Юля заметила, что светает, и выключила настольную лампу. Писать больше не хотелось. Казалось, написала немного, а времени ушла уйма. Хотелось есть и спать.
Юля накинула халат и пошла на кухню. Проходя мимо комнаты, Юля увидела, что мать тоже не спит, — она сидела за компьютером, набирала свой перевод.
— Эй! — позвала мама.
— Что? — остановилась Юля.
— Ты спала?
— Да.
— Врешь, — сказала мама без эмоций, просто констатируя факт.
Юля молча направилась дальше.
— Тебе же в школу! — крикнула мама.
В кухне было уже почти светло. На стекле появлялись мелкие капли дождя.
Юля извлекла из холодильника рулет с ореховым кремом и пакет молока, села за стол и мощно откусила от рулета. Появилась мама и с нежностью взглянула на жующее чадо. Мама выглядела уставшей, но довольной. От нее пахло дорогими сигаретами и духами.
Юля запила кусок молоком и заявила:
— Я сегодня в школу не пойду.
— Пойдешь, — уверенно отозвалась мама. — Поверь старой циничной женщине, ты сегодня в школу пойдешь.
— А то что? — поинтересовалась Юля.
Мама включила чайник, насыпала в большую чашку полусмертельную дозу кофе и размешала его ложечкой сахара.
— А то станешь пролетарием, — она подняла на Юлю черные с кругами глазищи. — Выйдешь замуж за сантехника. Родишь тройню. Начнешь пить запоями. Будешь сносить побои, варить пельмени в коммунальной кухне, стирать подштанники и смотреть «Санту-Барбару»… Ну и все прелести пролетарской жизни: работа, целлюлит, тараканы, фригидность…
Юля хихикнула.
— А если тебя интересуют ближайшие перспективы, — сказала мама устало, — то лишу денег на месяц. И сможешь забыть о новой косухе. И гулять исключительно до восьми.
— Слушаюсь, мисс Гнуссен, — отозвалась Юля. — А как же демократия?
— Демократия — это аристократия негодяев. Я всегда была за диктатуру. За военную, — мама налила в чашку немного кипятку и размешала. — И имей в виду, Юльчик, ваша физичка — мой штатный осведомитель. Сексот. Еще один стук и ты у меня в черном списке. И не хами ей, сколько можно уже…
— Она дура, — процедила Юля сквозь зубы.
— Это бывает, — согласилась мать равнодушно, — особенно среди учителей… — мама отхлебнула кофе и заговорила другим голосом. — Юля, я понимаю школа не ахти. Говенная школа, прямо скажем. Я тебя туда впопыхах впихнула… Ну хочешь на следующий год переведешься в лицей? В модный этот?
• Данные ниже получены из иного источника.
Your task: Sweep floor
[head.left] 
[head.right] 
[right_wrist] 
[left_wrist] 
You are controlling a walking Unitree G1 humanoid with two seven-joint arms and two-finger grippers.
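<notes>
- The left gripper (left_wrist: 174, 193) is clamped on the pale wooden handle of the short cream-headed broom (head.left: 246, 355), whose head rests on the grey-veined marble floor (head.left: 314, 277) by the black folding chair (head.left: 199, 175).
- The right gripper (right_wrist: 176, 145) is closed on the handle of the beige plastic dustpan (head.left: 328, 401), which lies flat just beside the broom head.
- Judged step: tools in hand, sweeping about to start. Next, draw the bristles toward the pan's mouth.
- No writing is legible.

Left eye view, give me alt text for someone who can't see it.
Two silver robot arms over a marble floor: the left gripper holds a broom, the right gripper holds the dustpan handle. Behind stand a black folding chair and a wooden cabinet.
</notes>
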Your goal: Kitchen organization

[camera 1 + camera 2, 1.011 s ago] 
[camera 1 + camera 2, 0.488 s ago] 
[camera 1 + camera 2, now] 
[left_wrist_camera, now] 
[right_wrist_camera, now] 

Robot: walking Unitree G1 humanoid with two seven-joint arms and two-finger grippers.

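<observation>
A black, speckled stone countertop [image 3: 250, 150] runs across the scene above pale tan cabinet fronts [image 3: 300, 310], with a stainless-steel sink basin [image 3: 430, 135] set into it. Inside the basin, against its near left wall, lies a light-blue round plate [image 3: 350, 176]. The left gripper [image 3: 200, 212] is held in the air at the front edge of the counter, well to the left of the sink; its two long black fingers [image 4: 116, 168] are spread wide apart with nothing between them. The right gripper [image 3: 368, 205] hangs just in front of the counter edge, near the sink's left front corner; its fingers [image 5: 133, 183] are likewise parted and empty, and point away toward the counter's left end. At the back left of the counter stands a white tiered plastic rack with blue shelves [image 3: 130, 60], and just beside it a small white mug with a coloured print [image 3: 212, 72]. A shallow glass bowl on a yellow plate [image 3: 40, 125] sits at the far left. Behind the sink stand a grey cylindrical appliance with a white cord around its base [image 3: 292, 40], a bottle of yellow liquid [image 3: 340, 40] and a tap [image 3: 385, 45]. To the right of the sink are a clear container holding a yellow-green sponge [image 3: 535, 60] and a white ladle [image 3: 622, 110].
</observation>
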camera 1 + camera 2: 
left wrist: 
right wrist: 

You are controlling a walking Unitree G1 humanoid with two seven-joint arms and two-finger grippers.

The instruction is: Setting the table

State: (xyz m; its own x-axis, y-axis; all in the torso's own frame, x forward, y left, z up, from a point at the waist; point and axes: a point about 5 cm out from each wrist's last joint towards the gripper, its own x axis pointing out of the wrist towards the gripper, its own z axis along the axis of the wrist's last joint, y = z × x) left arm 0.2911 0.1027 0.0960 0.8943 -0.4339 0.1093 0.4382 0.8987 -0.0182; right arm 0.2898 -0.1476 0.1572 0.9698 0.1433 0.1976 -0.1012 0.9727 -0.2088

— Не хочу… Кругом одно и то же… И потом, я тут уже привыкла…
— Друзья появились, — подхватила мама. — Димка Сом и эта… как ее…
— Саша.
— Александра. И еще этот… вчера звонил…
— Гена, — напомнила Юля механически.
— Ну вот, — обрадовалась мама. — И другие… Юля, я понимаю Брагом, глубинка… Ну не могу я продать этот сраный, прости господи, особняк пока тебе не исполнится восемнадцать лет. Не могу. Начудил твой папа в завещании. Своеобычно начудил. «В здравом уме и трезвой памяти…». Ха-ха! Пойми, уехать сейчас очень проблематично… Квартиру надо продавать, на Москву же не поменяешь… И деньги… Мы же не проживем на переводы… Придется снова пачкать бумагу. Господи, лучше бы это быдло не умело читать. Больше всего на свете я ненавижу своих читателей…
— Ты уже говорила, — отозвалась Юля, — я все понимаю.
И она действительно понимала. Мама боялась. Несмотря на то, что Марек — ее второй муж и редкостная гнида — год назад разбился на мотоцикле, мама боялась возвращаться в Москву.
Юля вдруг вспомнила тот зимний вечер и бледное от кокаина лицо матери, и сверкающие глаза. Юля плакала и вырывалась, а мама запихивала ее, плачущую, в шкаф.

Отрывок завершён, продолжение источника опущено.